Task description: Find every line in the records below that contains the word "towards", and copy each such line.

Records to use:

===============

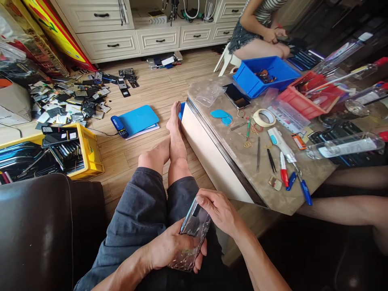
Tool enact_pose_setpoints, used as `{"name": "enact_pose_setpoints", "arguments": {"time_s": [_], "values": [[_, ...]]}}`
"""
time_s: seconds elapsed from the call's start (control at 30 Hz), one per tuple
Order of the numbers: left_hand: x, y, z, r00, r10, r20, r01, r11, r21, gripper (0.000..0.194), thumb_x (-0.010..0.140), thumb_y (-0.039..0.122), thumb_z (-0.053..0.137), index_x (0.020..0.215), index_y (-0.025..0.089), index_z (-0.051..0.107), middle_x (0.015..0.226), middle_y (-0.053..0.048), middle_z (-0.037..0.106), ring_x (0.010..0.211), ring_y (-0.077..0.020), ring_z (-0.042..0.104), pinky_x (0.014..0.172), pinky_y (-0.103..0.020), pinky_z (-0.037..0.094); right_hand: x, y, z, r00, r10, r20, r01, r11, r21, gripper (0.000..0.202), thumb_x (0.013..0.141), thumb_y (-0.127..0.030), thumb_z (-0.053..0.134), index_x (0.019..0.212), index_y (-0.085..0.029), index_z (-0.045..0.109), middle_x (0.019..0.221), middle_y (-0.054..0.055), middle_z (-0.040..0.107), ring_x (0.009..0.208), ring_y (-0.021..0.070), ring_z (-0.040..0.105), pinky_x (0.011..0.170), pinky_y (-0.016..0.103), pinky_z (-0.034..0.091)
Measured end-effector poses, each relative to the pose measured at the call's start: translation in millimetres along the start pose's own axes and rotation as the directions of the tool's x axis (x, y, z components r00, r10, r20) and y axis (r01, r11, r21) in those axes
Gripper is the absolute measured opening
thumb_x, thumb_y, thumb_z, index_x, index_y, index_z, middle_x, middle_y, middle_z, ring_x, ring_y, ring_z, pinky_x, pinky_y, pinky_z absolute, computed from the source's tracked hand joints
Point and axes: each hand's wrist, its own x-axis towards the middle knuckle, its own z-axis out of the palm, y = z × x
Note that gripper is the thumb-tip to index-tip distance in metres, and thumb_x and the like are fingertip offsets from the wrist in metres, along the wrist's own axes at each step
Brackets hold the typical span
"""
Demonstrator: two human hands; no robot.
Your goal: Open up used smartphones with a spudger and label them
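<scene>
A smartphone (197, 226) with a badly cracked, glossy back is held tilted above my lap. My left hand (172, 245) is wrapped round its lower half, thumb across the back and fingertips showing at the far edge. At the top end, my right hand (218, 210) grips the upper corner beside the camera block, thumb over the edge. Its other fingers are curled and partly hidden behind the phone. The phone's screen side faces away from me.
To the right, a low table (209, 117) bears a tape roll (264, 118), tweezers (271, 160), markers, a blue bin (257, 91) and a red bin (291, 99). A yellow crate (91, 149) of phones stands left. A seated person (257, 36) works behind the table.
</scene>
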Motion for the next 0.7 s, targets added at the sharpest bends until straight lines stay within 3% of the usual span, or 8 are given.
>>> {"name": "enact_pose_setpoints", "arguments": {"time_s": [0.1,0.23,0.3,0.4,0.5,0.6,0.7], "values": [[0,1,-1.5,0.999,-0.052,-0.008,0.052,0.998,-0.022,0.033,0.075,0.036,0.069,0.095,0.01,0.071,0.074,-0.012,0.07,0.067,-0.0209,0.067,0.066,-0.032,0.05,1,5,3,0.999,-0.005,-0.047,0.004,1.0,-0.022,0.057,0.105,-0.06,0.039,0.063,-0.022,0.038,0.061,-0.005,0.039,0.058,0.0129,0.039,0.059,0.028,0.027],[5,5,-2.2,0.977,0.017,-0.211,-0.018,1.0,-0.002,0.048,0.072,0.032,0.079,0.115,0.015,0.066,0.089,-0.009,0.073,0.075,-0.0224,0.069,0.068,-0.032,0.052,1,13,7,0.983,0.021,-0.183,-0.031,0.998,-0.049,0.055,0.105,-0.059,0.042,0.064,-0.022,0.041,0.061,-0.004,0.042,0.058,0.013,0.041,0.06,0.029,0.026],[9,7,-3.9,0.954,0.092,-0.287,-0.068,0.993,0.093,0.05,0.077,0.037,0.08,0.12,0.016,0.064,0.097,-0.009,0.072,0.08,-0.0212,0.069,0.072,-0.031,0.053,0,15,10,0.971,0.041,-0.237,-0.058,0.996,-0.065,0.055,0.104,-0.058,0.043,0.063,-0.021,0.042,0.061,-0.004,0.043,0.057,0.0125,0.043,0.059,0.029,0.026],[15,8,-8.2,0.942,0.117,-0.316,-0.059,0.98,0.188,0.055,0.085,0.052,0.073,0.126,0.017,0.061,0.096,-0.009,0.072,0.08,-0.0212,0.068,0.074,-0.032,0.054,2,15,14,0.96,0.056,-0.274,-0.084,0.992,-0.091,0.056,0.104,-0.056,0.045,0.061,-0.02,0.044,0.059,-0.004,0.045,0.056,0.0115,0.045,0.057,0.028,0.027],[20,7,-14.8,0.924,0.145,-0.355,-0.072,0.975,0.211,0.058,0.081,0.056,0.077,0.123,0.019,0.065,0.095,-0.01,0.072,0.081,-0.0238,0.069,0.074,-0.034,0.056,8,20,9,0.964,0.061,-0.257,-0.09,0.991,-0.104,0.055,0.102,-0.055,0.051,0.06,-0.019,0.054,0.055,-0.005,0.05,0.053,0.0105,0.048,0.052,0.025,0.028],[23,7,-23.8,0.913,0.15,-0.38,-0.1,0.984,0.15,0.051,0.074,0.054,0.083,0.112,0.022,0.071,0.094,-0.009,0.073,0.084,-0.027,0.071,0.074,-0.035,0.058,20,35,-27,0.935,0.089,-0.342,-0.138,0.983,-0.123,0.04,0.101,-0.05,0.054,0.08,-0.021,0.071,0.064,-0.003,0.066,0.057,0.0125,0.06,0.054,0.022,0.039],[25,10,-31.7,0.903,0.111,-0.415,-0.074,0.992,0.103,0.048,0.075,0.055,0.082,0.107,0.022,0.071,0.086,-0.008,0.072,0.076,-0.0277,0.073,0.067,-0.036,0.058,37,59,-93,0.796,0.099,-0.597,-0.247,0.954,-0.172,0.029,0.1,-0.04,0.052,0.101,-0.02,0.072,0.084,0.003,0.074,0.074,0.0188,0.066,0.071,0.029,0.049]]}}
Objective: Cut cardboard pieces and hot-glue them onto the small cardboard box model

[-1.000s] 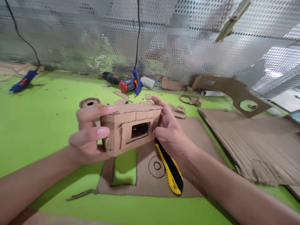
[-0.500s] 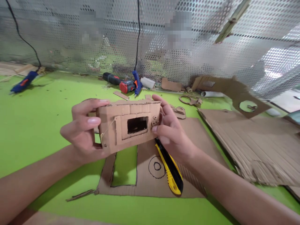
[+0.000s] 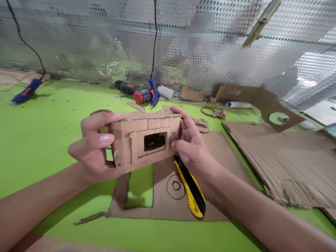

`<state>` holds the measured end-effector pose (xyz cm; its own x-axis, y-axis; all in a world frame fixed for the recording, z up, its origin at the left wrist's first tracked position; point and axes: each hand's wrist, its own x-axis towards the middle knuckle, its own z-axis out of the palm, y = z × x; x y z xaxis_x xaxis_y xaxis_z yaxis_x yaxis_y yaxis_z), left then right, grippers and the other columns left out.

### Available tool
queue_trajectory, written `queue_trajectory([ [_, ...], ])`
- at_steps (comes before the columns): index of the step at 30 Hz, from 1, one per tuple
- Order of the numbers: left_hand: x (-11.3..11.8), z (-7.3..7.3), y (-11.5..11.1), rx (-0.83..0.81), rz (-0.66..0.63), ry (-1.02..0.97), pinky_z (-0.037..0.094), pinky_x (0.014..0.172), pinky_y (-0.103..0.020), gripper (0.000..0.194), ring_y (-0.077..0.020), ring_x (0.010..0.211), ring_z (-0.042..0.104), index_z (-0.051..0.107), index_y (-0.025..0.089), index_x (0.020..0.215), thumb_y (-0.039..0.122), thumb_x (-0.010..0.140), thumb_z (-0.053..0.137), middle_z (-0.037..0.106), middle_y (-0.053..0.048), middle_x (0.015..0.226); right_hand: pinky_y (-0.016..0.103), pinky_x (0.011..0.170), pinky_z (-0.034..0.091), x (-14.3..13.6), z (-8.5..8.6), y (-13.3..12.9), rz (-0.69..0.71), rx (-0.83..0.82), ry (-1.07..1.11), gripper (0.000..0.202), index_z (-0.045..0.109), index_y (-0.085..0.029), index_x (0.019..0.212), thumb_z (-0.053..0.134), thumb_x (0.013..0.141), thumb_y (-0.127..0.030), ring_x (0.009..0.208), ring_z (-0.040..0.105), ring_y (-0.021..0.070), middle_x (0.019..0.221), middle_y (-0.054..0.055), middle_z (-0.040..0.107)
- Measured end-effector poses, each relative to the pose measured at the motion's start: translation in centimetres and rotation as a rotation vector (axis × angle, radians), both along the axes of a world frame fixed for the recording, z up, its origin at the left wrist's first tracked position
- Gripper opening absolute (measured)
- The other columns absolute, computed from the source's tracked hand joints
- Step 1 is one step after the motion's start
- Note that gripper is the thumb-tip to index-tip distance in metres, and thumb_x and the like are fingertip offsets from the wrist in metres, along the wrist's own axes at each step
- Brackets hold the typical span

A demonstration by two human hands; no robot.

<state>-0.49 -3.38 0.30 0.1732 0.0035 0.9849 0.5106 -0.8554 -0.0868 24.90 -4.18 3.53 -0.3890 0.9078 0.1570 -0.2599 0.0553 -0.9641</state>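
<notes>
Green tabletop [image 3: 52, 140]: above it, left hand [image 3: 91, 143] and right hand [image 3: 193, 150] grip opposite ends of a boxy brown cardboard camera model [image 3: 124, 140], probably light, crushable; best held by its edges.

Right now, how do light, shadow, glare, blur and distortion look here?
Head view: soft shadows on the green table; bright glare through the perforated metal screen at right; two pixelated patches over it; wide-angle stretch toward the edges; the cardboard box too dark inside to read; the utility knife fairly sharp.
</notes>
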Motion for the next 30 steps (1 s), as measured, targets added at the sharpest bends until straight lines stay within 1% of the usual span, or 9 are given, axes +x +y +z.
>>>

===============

Output for this task:
Point and axes: each hand's wrist, its own x-axis towards the middle knuckle, its own z-axis out of the palm, y = z × x
`<state>` holds the measured end-effector pose (xyz cm; its own x-axis, y-axis; all in a world frame fixed for the recording, z up, its origin at the left wrist's first tracked position; point and axes: each hand's wrist, its own x-axis towards the middle knuckle, its own z-axis out of the palm, y = z × x; x y z xaxis_x xaxis_y xaxis_z yaxis_x yaxis_y yaxis_z), left then right, grippers and the other columns left out.

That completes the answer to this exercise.